Helminths suppress the immune system by modulating the gut microbiota

The nematode Heligmosomoides polygyrus, which was used in this study, seen into an optical microscope. Taken from the digestive tractus of a rodent.

The nematode Heligmosomoides polygyrus, which was used in this study, seen into an optical microscope. Taken from the digestive tractus of a rodent.

Helminths, or gut worms, are known to be powerful suppressants of the immune system.  In fact, this is the basis for using helminth therapy for various autoimmune conditions, such as IBD.  Still though, the mechanisms for helminth immunosuppression is unknown.  There have been some studies that suggest the worms are secreting molecules that have this anti-inflammatory effect, but this may not tell the whole story.  Researchers from Switzerland hypothesized that because helminths and our gut bacteria evolved together, it was likely that the helminths were modulating the bacterial gut microbiome, and that this modulation was anti-inflammatory.  They tested and published results that support this idea in the latest issue of Cell Immunity.

The scientists started by showing the efficacy of a mouse helminth, Heligmosomoides polygyrus bakeri (Hpb), in reducing inflammation in mouse models of asthma.  The scientists infected mice with the parasite and exposed those mice, along with non-infected control mice, to dust mites in order to elicit and immune response.  The scientists observed that the Hpb mice had much lower circulating levels of specific cytokines and immune cells after exposure to dust mites than the controls.  Next, the scientist gave the Hpb infected mice antibiotics, which eliminated the gut bacteria but left the helminths intact.  They then exposed these mice and control mice to dust mites to elicit the immune response.  Interestingly, while the helminths alone did decrease the levels of some inflammatory molecules and cells, inflammation still occurred, similar to what was observed in controls.  This meant that the gut bacteria play a role in modulating the helminthic immune suppression.  In order to validate these findings, the scientists then performed fecal microbiota transplants from control mice or helminth infected mice into germ free mice (with no worms).  After, the challenged these mice with house dust mites and discovered that the gut bacteria alone created an immune suppression in the mice, even in the absence of the worms.

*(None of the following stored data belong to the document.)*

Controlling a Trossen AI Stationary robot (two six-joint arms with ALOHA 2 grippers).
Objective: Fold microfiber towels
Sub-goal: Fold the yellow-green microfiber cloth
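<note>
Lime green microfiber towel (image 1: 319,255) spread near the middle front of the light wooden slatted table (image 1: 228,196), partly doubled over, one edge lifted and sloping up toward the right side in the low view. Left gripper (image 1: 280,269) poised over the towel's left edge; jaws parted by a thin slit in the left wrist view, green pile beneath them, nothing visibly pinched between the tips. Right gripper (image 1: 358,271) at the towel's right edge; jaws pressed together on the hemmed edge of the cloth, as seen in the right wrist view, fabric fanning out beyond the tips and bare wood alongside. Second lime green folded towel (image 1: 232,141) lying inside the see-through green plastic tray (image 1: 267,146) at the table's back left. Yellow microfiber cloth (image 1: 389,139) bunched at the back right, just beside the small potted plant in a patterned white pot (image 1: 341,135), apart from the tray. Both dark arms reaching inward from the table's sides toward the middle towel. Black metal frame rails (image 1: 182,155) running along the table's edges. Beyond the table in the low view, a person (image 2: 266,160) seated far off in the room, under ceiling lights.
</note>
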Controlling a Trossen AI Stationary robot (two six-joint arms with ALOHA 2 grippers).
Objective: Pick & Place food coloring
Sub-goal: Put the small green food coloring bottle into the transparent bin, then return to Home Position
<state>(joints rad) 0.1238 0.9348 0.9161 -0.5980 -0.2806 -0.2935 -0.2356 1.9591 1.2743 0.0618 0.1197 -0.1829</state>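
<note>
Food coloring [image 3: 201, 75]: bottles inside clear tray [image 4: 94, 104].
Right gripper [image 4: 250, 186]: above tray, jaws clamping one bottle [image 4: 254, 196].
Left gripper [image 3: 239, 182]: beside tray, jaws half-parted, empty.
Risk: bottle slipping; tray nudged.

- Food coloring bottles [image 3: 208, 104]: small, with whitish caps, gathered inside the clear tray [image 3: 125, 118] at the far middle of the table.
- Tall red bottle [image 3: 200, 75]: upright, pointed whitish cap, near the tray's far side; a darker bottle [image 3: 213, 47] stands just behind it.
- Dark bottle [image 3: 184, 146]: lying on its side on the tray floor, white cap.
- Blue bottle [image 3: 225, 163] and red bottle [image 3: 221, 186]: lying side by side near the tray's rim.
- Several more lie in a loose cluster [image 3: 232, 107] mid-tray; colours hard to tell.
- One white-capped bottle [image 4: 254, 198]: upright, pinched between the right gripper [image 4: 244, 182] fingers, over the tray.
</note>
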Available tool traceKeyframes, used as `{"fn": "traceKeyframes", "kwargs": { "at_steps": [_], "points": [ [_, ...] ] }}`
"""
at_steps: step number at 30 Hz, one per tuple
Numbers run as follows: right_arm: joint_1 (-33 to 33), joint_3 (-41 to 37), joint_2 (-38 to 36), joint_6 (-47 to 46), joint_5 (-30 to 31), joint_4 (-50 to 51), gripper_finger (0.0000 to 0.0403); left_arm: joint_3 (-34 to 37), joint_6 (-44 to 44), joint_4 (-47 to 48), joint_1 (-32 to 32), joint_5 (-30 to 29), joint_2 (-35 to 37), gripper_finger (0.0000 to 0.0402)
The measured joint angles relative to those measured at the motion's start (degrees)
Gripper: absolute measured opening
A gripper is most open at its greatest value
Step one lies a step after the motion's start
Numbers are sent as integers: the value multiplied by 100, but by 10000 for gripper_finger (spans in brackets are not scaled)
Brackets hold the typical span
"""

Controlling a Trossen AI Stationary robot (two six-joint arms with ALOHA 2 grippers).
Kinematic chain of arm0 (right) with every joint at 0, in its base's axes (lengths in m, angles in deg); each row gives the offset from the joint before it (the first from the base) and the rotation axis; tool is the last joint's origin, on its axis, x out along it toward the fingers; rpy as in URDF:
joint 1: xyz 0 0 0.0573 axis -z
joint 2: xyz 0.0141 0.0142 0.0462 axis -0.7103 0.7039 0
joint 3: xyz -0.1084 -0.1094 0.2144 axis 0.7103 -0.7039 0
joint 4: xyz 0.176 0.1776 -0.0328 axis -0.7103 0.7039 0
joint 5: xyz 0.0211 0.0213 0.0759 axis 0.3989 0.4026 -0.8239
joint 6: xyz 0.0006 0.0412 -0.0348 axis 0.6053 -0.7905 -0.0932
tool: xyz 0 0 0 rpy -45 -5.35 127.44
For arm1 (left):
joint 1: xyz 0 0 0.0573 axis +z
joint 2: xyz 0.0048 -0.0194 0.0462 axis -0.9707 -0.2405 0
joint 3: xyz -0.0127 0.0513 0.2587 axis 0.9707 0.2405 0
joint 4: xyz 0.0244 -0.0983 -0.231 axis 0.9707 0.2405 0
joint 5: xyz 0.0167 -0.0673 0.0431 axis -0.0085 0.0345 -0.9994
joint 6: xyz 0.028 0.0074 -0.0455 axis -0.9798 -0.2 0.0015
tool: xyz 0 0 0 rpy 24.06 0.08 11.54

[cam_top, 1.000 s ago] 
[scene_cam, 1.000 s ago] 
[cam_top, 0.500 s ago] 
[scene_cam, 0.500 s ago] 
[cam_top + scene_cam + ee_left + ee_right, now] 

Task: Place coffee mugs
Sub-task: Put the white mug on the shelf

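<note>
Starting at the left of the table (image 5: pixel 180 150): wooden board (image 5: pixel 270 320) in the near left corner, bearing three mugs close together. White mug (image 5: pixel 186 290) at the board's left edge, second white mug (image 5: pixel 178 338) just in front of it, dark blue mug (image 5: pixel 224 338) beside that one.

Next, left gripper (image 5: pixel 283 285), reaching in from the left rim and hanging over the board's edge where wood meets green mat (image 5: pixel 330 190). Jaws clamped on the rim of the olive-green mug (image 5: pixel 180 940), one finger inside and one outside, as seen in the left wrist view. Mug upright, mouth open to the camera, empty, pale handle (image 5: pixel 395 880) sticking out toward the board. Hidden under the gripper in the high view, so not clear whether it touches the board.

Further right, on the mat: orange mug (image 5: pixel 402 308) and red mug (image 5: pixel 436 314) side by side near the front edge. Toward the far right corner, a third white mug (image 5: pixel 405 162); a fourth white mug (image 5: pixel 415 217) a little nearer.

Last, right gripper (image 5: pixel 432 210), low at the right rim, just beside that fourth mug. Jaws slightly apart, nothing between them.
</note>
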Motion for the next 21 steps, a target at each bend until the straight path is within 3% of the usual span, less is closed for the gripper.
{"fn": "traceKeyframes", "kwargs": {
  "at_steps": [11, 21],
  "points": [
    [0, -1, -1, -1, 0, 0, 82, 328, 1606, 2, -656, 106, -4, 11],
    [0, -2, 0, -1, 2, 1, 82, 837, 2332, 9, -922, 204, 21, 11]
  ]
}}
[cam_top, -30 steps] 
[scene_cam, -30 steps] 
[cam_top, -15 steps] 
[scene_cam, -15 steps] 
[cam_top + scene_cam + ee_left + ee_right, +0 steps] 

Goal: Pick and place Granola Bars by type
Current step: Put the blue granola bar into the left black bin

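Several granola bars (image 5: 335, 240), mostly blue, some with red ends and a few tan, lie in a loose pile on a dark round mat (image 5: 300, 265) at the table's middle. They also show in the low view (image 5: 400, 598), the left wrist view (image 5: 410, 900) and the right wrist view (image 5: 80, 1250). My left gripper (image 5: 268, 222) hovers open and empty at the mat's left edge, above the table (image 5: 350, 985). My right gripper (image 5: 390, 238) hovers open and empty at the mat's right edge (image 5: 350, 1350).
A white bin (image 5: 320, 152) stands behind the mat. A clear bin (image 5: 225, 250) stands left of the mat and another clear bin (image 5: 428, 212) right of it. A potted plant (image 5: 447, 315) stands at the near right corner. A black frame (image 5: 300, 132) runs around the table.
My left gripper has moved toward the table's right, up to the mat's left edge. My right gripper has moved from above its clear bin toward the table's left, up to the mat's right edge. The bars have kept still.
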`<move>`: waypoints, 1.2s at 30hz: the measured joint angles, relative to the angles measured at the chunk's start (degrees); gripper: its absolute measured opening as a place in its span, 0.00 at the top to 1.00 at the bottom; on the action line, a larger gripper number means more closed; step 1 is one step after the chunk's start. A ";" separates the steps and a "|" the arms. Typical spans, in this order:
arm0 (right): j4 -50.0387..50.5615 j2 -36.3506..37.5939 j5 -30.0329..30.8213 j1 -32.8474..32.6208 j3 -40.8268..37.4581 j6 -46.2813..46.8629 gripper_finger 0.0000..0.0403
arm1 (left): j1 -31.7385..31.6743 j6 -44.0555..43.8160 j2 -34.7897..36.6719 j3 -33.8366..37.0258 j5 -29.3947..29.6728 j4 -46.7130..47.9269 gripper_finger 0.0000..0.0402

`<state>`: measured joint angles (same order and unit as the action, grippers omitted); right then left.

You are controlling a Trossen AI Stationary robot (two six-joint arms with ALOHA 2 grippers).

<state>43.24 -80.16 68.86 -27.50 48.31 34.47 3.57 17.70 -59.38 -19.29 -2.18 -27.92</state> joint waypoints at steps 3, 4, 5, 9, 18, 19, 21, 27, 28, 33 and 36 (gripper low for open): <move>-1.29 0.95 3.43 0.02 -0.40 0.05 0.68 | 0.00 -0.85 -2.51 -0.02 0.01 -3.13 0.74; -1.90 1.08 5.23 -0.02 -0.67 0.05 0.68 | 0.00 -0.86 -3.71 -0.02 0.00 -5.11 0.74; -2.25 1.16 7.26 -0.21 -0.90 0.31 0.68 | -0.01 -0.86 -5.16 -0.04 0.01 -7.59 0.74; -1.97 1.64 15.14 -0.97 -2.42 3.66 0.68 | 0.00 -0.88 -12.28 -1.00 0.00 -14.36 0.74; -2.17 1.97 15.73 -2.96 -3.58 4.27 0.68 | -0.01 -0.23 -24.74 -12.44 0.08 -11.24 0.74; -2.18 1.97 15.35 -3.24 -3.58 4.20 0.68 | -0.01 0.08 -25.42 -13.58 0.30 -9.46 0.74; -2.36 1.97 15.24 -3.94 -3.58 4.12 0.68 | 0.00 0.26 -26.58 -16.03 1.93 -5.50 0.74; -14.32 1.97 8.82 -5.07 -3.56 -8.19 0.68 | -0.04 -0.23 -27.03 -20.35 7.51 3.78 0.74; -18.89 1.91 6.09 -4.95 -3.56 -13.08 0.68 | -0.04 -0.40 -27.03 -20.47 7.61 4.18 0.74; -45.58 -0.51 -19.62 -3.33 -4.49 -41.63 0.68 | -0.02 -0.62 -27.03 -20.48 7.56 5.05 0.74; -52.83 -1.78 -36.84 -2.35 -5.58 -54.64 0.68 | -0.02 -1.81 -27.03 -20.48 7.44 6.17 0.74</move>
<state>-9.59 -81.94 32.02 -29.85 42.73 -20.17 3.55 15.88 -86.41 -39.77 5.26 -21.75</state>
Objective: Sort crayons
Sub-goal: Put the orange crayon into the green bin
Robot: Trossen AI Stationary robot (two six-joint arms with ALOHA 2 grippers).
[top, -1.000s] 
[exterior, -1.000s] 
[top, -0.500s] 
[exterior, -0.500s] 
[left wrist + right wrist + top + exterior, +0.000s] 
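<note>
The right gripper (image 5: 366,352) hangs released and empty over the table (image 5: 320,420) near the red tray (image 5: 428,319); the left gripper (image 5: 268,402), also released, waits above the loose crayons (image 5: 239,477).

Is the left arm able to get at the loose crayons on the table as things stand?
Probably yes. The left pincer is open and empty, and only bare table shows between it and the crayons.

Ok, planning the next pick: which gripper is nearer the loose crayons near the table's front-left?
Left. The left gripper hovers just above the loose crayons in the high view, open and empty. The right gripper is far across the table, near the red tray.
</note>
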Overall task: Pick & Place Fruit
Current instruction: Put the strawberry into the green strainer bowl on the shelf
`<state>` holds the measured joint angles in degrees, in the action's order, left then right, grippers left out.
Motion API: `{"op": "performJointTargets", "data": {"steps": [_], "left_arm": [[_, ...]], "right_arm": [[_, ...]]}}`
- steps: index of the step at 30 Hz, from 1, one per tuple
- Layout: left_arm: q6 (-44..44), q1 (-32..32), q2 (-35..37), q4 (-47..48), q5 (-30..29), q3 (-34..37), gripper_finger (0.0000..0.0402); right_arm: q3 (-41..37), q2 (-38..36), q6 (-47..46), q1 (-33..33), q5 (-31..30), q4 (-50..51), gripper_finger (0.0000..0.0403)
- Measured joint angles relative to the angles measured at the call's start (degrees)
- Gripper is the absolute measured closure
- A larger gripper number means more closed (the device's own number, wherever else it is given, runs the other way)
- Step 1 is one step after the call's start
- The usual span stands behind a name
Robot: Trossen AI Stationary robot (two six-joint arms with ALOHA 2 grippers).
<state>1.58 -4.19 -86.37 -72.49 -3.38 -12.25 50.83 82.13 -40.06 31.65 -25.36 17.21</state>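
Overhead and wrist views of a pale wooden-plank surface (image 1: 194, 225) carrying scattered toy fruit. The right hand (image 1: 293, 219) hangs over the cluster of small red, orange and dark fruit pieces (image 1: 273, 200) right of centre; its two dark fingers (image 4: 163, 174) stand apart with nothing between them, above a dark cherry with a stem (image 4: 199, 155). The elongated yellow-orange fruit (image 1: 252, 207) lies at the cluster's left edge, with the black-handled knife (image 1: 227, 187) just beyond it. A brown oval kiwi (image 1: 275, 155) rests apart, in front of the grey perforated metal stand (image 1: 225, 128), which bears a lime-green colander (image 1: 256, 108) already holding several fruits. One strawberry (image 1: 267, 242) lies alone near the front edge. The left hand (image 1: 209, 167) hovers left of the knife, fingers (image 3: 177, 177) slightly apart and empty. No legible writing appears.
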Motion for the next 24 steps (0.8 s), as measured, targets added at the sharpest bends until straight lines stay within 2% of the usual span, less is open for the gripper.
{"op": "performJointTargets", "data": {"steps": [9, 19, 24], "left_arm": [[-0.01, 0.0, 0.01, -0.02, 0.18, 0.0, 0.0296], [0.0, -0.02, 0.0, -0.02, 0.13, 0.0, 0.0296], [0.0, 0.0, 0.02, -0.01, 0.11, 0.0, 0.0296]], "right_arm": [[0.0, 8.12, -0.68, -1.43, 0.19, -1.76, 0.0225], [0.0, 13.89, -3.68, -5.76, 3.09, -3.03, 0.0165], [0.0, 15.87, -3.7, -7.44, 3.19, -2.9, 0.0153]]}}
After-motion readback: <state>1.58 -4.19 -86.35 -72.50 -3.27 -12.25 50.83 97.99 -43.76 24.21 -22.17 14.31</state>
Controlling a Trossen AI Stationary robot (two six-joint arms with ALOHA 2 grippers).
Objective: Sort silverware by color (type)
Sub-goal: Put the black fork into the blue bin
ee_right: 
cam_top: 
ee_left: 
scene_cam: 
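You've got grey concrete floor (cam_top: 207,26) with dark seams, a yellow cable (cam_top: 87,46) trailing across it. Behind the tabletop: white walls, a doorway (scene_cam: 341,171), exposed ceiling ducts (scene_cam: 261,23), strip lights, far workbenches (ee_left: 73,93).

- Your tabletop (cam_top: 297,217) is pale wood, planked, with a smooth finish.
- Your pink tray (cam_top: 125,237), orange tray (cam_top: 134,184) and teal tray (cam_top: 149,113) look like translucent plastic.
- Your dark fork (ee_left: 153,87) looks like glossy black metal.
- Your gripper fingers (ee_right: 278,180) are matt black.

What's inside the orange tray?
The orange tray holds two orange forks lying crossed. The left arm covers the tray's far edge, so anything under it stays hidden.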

The researchers attempted to identify which bacteria may be causing this immune suppression, and measured the microbiomes of the mice.  They noted that higher levels of Clostridiales occurred in the Hpb mice.  They then measured the levels of short chain fatty acids (SCFAs) in the mice’s guts, because Clostridiales are known to produce SCFAs.  They noticed that higher levels of SCFAs, which have previously been linked to immune suppression, did occur in higher levels in mice with Hpb compared to controls.  The scientists then studied this connection between worm infection and increase in SCFAs in pigs and humans.  Remarkably, the increase in SCFAs in helminth-infected subjects compared to controls was observed across species, suggesting the immune suppressing helminth phenomenon is extensible to many mammals.  The researchers even investigated possible mechanisms for why SCFAs were able to suppress the immune system.  They discovered the SCFAs were binding specific receptors that modulate T-cells, and more depth on this issue can be found by reading the paper. 

This study is quite important as it shows that helminths in combination with the bacterial microbiome are important to immune suppression.  This suggests that future therapeutics that may take advantage of helminth-derived molecules may not be as effective.  It does, however, support helminth therapy as an immune suppressant.  However, helminths are also very dangerous and can lead to various diseases.   So, while clinical trials that use helminths are underway, there are still no approved uses for worms.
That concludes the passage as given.